The chart below shows the overall relative interest over time of 'big data' – which is relatively greater than the other FinTech topics. While there was strong interest in ‘big data’ during the summer of 2018, this interest was likely related to various news stories about Cambridge Analytica and Facebook that commanded global coverage and interest.



Next, the current market environment since the beginning of 2019 was examined for the four key FinTech topics (big data, artificial Intelligence, cloud computing and blockchain). The chart below shows the overall relatively strong interest over time of 'big data' – which remains relatively larger than the other FinTech topics.


  
The chart below shows the overall relative search interest over time and the tone or sentiment of the term ‘big data’ in GDELT since 2017.  

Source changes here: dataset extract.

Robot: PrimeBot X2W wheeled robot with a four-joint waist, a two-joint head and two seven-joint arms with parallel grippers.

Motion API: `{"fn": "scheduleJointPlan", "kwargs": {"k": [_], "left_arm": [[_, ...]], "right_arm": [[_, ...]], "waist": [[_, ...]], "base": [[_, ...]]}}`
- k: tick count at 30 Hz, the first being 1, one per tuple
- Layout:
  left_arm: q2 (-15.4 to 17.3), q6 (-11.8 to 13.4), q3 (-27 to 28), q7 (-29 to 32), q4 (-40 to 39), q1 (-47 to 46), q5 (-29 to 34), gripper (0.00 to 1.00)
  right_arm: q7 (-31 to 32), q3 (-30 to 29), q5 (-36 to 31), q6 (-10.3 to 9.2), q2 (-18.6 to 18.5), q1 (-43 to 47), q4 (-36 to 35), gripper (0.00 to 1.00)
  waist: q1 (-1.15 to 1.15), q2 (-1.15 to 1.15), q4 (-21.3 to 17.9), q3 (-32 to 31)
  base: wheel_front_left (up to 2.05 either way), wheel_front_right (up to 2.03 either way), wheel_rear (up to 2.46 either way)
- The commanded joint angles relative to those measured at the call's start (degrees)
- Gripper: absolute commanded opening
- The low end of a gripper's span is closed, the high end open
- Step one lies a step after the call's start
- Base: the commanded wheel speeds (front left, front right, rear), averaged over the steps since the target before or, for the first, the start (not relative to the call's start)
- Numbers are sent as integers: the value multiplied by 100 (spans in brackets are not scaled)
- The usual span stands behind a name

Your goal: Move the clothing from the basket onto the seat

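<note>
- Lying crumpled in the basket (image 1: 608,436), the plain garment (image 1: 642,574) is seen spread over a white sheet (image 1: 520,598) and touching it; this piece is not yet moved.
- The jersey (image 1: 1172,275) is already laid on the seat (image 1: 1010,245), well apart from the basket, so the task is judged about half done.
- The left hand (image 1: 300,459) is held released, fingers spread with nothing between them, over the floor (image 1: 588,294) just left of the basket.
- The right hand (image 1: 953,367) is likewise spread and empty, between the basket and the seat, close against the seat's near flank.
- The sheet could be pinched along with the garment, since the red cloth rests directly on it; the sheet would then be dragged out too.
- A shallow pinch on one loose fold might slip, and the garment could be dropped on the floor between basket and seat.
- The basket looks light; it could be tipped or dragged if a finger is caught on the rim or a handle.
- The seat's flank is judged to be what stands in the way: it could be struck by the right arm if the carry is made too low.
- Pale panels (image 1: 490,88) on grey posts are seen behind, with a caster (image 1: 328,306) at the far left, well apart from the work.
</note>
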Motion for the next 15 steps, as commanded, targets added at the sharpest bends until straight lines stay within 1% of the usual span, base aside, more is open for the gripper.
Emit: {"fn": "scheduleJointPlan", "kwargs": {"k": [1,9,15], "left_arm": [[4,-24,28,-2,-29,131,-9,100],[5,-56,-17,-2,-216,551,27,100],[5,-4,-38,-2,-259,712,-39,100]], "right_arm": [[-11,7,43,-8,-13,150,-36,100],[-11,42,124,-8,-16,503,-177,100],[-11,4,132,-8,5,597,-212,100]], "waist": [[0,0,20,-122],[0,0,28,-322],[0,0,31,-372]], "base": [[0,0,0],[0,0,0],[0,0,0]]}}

Traditional sentiment analysis tools tend to report average tone as a single number at a point in time with programs loaded with linguistic dictionaries that are used to skim articles for coverage that can vary from negative to positive sentiment. 

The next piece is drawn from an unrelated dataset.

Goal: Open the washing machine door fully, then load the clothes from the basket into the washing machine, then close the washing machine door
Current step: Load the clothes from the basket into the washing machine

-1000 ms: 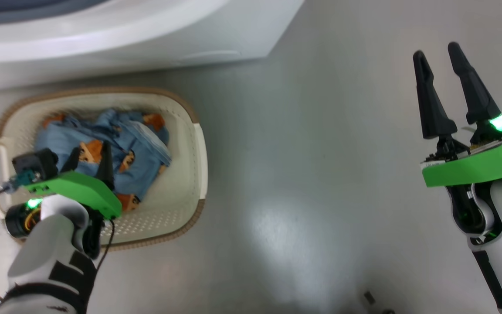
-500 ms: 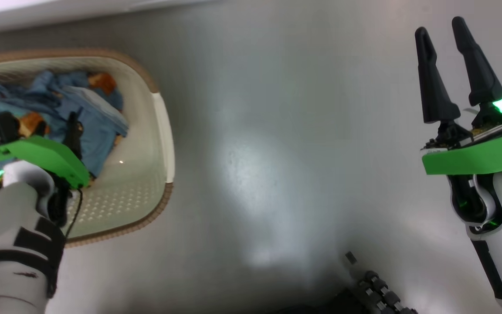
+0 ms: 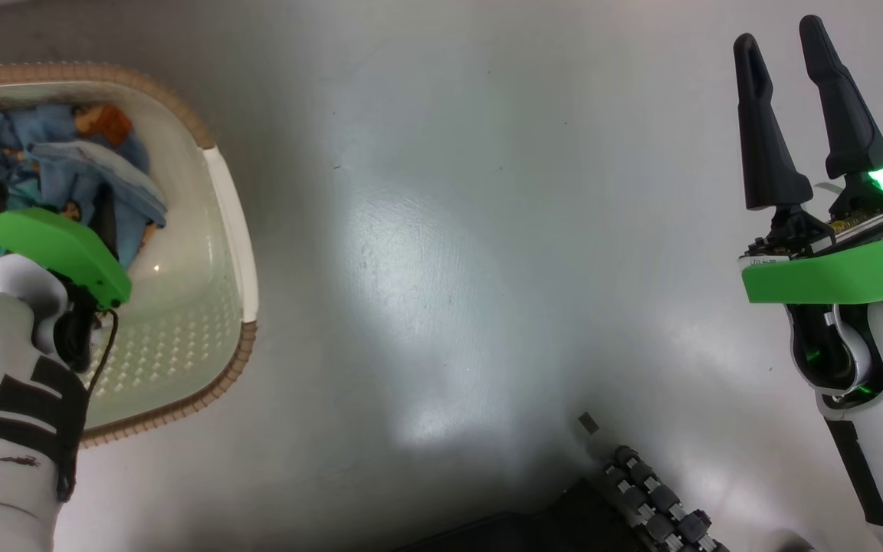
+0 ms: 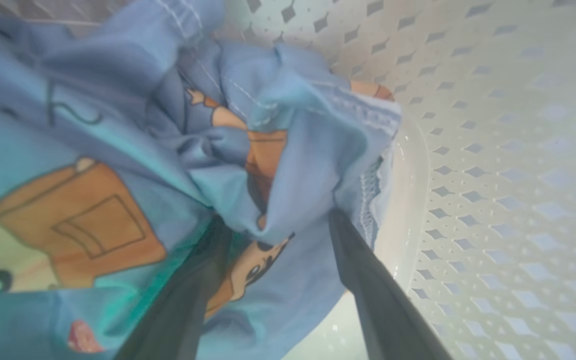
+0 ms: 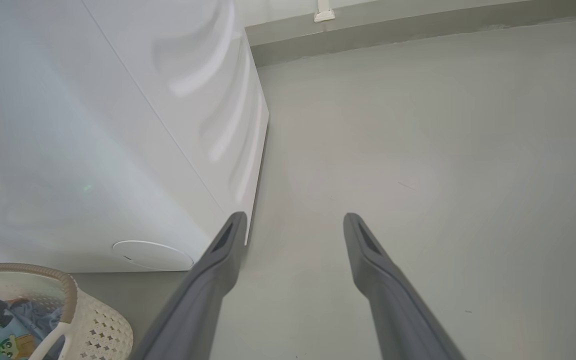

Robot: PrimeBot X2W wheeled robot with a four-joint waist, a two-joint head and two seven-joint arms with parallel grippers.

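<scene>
left pincer point(image 4: 276, 218): inside the basket point(image 3: 231, 222), fingers spread apart, a fold of clothes point(image 4: 93, 125) between them, not clenched
right pincer point(image 3: 777, 32): released, above the floor point(image 3: 449, 230), well right of the basket
clothes: heaped in the basket
washing machine point(image 5: 93, 150): near the basket

clothes point(image 4: 118, 150): light blue heap with orange-brown cartoon prints, kinda bunched up over the left side | left gripper point(image 4: 276, 220): jaws spread wide, both dark tips poked into the fabric, a stitched fold hanging between them | basket point(image 4: 493, 150): cream perforated wall on the right, clothes right up against it
</scene>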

GDELT evaluates an entire article for tone and sentiment (with higher scores being associated with more positive tone) – rather than just evaluating single words or phrases. Reducing millions of matching articles to a single sentiment number that can be tracked across time can be helpful, as in this case it can show that the tone towards articles about 'big data' tend to be positive and skewing higher in 2019.

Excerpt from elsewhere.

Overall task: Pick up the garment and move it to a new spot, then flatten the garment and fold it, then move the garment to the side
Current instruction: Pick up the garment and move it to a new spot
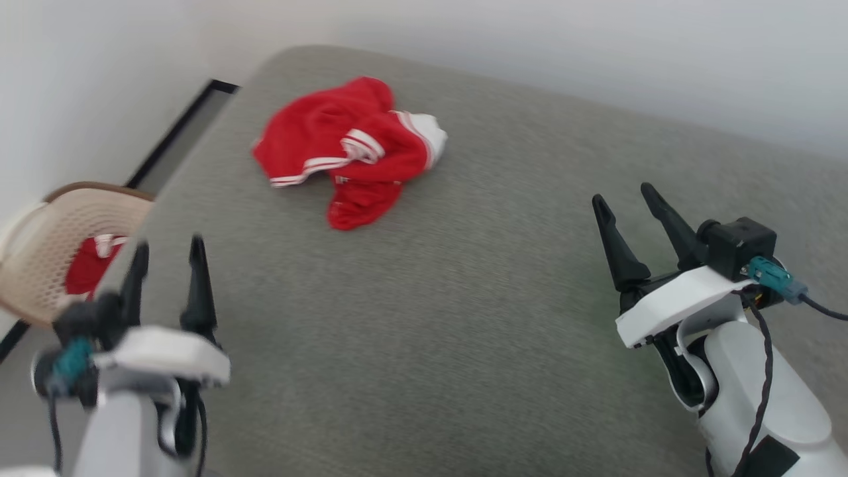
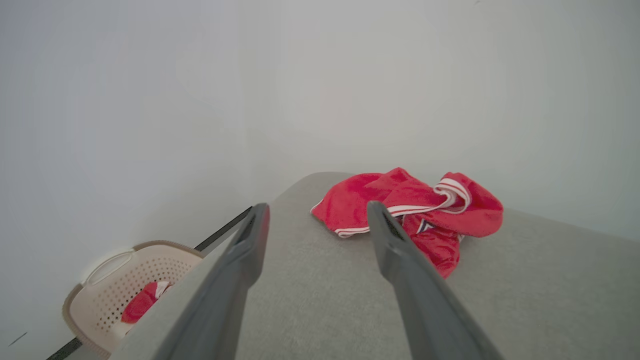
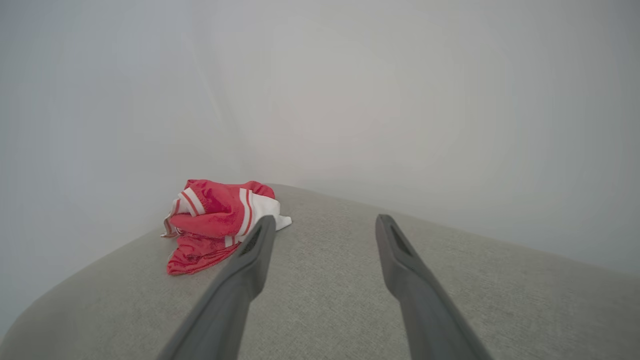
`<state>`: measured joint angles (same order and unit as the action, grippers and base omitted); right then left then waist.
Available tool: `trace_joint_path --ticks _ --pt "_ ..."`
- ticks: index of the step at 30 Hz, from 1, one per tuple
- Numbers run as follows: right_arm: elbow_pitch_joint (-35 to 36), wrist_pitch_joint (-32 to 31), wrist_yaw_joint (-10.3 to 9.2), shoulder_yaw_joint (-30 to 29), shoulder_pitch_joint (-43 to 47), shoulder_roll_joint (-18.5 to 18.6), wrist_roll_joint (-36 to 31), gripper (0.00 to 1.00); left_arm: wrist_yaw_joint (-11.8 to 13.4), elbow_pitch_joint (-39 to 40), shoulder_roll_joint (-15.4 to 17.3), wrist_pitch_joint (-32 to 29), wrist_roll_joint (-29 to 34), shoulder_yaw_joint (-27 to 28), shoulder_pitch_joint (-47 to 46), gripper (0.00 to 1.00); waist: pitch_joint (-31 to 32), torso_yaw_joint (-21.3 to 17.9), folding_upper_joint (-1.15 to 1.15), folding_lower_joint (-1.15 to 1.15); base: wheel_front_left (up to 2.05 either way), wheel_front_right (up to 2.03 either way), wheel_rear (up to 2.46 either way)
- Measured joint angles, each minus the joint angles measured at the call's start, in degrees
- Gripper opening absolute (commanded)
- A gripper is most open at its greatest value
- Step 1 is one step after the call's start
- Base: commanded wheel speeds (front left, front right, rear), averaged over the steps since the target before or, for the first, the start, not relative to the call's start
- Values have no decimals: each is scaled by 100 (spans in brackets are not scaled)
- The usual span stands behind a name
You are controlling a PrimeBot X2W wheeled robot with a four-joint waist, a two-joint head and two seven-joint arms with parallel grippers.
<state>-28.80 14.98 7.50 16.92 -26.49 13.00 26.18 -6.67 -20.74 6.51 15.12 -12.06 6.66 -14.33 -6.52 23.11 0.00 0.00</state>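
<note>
The garment lay crumpled at the far left of the grey cushion. The left gripper and right gripper hung near, fingers apart, empty. Head and left wrist views caught a basket with red cloth.

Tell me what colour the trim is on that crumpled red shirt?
White, in paired stripes along the crumpled red soft-fabric shirt; clearest in the head view.

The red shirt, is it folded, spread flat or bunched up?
Bunched up: the garment lies in a crumpled heap, its layers piled unevenly over one another.
</note>
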Motion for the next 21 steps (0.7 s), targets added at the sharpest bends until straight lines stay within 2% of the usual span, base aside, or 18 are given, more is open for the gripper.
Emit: trace_joint_path --ticks 5,9,13,17,21 --pt "143 0 0 -14 -124 71 -48 100 -73 -808 547 -78 -147 -316 -1066 100 -304 -511 0 0 0 0 0" --pt "261 0 0 -138 -216 91 -58 100 -78 -1454 1100 -324 -612 -731 -1880 100 -575 -955 0 0 0 0 0" --pt "408 0 0 -276 -262 82 -74 100 -82 -1902 1657 -723 -1421 -957 -2601 100 -855 -1382 0 0 0 0 0" --pt "524 0 0 -353 -350 -4 -96 100 -82 -2302 2231 -1511 -2114 -1288 -3061 100 -1138 -1788 0 0 0 0 0" --pt "616 0 0 -378 -369 -113 -104 100 -82 -2625 2692 -2651 -2736 -1733 -3214 100 -1377 -2172 0 0 0 0 0"
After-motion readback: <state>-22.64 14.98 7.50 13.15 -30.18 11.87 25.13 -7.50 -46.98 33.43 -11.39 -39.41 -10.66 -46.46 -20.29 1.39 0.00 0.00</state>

The GDELT histogram of the tone for 'big data' since 2017 shows a positive overall sentiment towards the search term – with the average tone over the time period of about 1.25 (0 is a neutral reading). Recently, the sentiment term has been trending upward and toward 1.50.


So how does the search term ‘FinTech’ stack up across time in terms of overall relative search interest and the tone or sentiment of the term?  

FinTech has had a positive and higher sentiment score across time, except for the period in the third quarter of 2017 when various news stories North Korean ‘hacks’ and several large-scale data security breaches occurred and were heavily covered by the news media.  This period also coincides with the time when relative interest in the term 'FinTech' was the highest. 

The histogram for FinTech tone/sentiment averaged about 2.0 during the period from 2017 to the end of March 2019 - which is a positive reading.



The results for the most recent period since 2017 for the term ‘Financial Institution’ is not as positive. The overall tone or sentiment of financial institutions has been near zero for much of the time period studied. Again, the chart shows that when negative news about a term occurs, the sentiment index tends to falls. 

The histogram also shows a wider distribution of tone/sentiment regarding about financial institutions - and with a negative skew. In general, the articles and Internet-based material about financial institutions is not as favorable as the term FinTech.
  






The purpose of this research was to utilize GDELT to help answer the questions: What are the key FinTech Topics and how do they trend across time? The charts displayed the relative number of articles and interest over time – as well as the tone or sentiment of various key terms.

Summary: The overall current market environment was evaluated for several key FinTech topics (big data, artificial Intelligence, blockchain, cloud computing and financial institutions). The results showed the overall relative interest in 'big data' to be the highest – and it also showed spikes in interest in blockchain / bitcoin / cryptocurrencies in early 2018 (as well as the subsequent fall in interest). 

The results also showed a favorable sentiment regarding the term ‘FinTech’ and the relatively low tone/sentiment with financial institutions. This type of research helps with curriculum preparation and also identifies areas of future research.